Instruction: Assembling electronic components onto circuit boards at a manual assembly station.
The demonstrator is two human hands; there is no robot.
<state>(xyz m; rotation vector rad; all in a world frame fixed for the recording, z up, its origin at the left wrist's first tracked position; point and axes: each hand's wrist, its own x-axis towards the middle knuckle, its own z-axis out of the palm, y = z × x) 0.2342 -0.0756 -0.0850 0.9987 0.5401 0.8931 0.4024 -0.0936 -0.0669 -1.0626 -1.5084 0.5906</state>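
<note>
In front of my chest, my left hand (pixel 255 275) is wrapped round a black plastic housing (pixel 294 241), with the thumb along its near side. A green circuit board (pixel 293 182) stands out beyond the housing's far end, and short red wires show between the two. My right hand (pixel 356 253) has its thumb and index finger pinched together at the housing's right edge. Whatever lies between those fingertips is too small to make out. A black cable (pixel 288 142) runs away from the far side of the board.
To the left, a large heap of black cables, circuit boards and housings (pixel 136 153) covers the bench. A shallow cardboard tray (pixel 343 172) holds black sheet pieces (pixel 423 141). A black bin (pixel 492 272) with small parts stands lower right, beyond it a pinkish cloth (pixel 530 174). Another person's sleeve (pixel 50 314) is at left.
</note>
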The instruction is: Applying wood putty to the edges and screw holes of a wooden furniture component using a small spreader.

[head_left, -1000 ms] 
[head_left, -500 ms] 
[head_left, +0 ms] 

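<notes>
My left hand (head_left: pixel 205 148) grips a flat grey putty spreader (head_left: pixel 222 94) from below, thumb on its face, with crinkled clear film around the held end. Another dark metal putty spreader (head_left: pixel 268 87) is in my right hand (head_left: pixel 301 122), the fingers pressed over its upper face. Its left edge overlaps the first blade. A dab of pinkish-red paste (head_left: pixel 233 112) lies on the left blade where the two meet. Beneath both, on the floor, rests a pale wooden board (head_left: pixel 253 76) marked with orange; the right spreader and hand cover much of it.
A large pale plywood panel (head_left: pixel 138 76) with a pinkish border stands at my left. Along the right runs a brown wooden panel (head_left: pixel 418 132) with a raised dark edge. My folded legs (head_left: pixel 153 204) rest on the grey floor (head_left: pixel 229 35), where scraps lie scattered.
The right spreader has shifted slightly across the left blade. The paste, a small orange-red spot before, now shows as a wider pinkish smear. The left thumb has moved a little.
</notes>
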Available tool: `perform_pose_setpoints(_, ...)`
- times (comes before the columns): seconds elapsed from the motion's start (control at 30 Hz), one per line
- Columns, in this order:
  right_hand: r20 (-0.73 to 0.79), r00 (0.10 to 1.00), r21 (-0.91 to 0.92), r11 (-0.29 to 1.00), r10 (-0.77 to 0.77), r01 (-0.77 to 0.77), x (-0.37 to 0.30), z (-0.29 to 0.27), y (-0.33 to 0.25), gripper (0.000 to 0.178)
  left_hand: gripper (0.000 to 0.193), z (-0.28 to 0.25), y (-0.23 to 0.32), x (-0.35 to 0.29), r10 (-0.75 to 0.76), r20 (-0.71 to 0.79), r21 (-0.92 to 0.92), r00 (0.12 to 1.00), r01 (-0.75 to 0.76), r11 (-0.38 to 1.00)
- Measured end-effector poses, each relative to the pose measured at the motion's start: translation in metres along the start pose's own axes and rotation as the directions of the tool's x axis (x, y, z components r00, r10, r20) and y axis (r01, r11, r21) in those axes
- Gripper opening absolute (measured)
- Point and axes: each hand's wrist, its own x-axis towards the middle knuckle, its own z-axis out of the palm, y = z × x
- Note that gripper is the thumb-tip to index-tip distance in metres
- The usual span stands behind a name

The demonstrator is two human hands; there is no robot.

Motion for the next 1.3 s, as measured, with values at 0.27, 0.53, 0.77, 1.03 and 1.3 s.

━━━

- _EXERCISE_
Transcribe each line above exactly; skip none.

- _OUTPUT OF THE TASK_
Instruction: Assembling electronic components onto circuit boards at a manual assembly station.
The demonstrator is two human hands; there is no robot.
<state>(xyz m; rotation vector rad; all in a world frame fixed for the recording, z up, its origin at the left wrist's first tracked position; point and axes: each hand's wrist, its own x-axis towards the middle knuckle, its own z-axis out of the palm, y = z × x) 0.2342 -0.0756 -0.0850 0.9987 0.5401 0.8931 0.4024 -0.0936 -0.0669 -1.0626 -1.5084 0.5906</state>
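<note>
In front of my chest, my left hand (pixel 255 275) is wrapped round a black plastic housing (pixel 294 241), with the thumb along its near side. A green circuit board (pixel 293 182) stands out beyond the housing's far end, and short red wires show between the two. My right hand (pixel 356 253) has its thumb and index finger pinched together at the housing's right edge. Whatever lies between those fingertips is too small to make out. A black cable (pixel 288 142) runs away from the far side of the board.
To the left, a large heap of black cables, circuit boards and housings (pixel 136 153) covers the bench. A shallow cardboard tray (pixel 343 172) holds black sheet pieces (pixel 423 141). A black bin (pixel 492 272) with small parts stands lower right, beyond it a pinkish cloth (pixel 530 174). Another person's sleeve (pixel 50 314) is at left.
</note>
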The instruction is: Applying wood putty to the edges and screw holes of a wooden furniture component using a small spreader.

[head_left, -1000 ms] 
[head_left, -500 ms] 
[head_left, +0 ms] 

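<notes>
My left hand (head_left: pixel 205 148) grips a flat grey putty spreader (head_left: pixel 222 94) from below, thumb on its face, with crinkled clear film around the held end. Another dark metal putty spreader (head_left: pixel 268 87) is in my right hand (head_left: pixel 301 122), the fingers pressed over its upper face. Its left edge overlaps the first blade. A dab of pinkish-red paste (head_left: pixel 233 112) lies on the left blade where the two meet. Beneath both, on the floor, rests a pale wooden board (head_left: pixel 253 76) marked with orange; the right spreader and hand cover much of it.
A large pale plywood panel (head_left: pixel 138 76) with a pinkish border stands at my left. Along the right runs a brown wooden panel (head_left: pixel 418 132) with a raised dark edge. My folded legs (head_left: pixel 153 204) rest on the grey floor (head_left: pixel 229 35), where scraps lie scattered.
The right spreader has shifted slightly across the left blade. The paste, a small orange-red spot before, now shows as a wider pinkish smear. The left thumb has moved a little.
</notes>
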Available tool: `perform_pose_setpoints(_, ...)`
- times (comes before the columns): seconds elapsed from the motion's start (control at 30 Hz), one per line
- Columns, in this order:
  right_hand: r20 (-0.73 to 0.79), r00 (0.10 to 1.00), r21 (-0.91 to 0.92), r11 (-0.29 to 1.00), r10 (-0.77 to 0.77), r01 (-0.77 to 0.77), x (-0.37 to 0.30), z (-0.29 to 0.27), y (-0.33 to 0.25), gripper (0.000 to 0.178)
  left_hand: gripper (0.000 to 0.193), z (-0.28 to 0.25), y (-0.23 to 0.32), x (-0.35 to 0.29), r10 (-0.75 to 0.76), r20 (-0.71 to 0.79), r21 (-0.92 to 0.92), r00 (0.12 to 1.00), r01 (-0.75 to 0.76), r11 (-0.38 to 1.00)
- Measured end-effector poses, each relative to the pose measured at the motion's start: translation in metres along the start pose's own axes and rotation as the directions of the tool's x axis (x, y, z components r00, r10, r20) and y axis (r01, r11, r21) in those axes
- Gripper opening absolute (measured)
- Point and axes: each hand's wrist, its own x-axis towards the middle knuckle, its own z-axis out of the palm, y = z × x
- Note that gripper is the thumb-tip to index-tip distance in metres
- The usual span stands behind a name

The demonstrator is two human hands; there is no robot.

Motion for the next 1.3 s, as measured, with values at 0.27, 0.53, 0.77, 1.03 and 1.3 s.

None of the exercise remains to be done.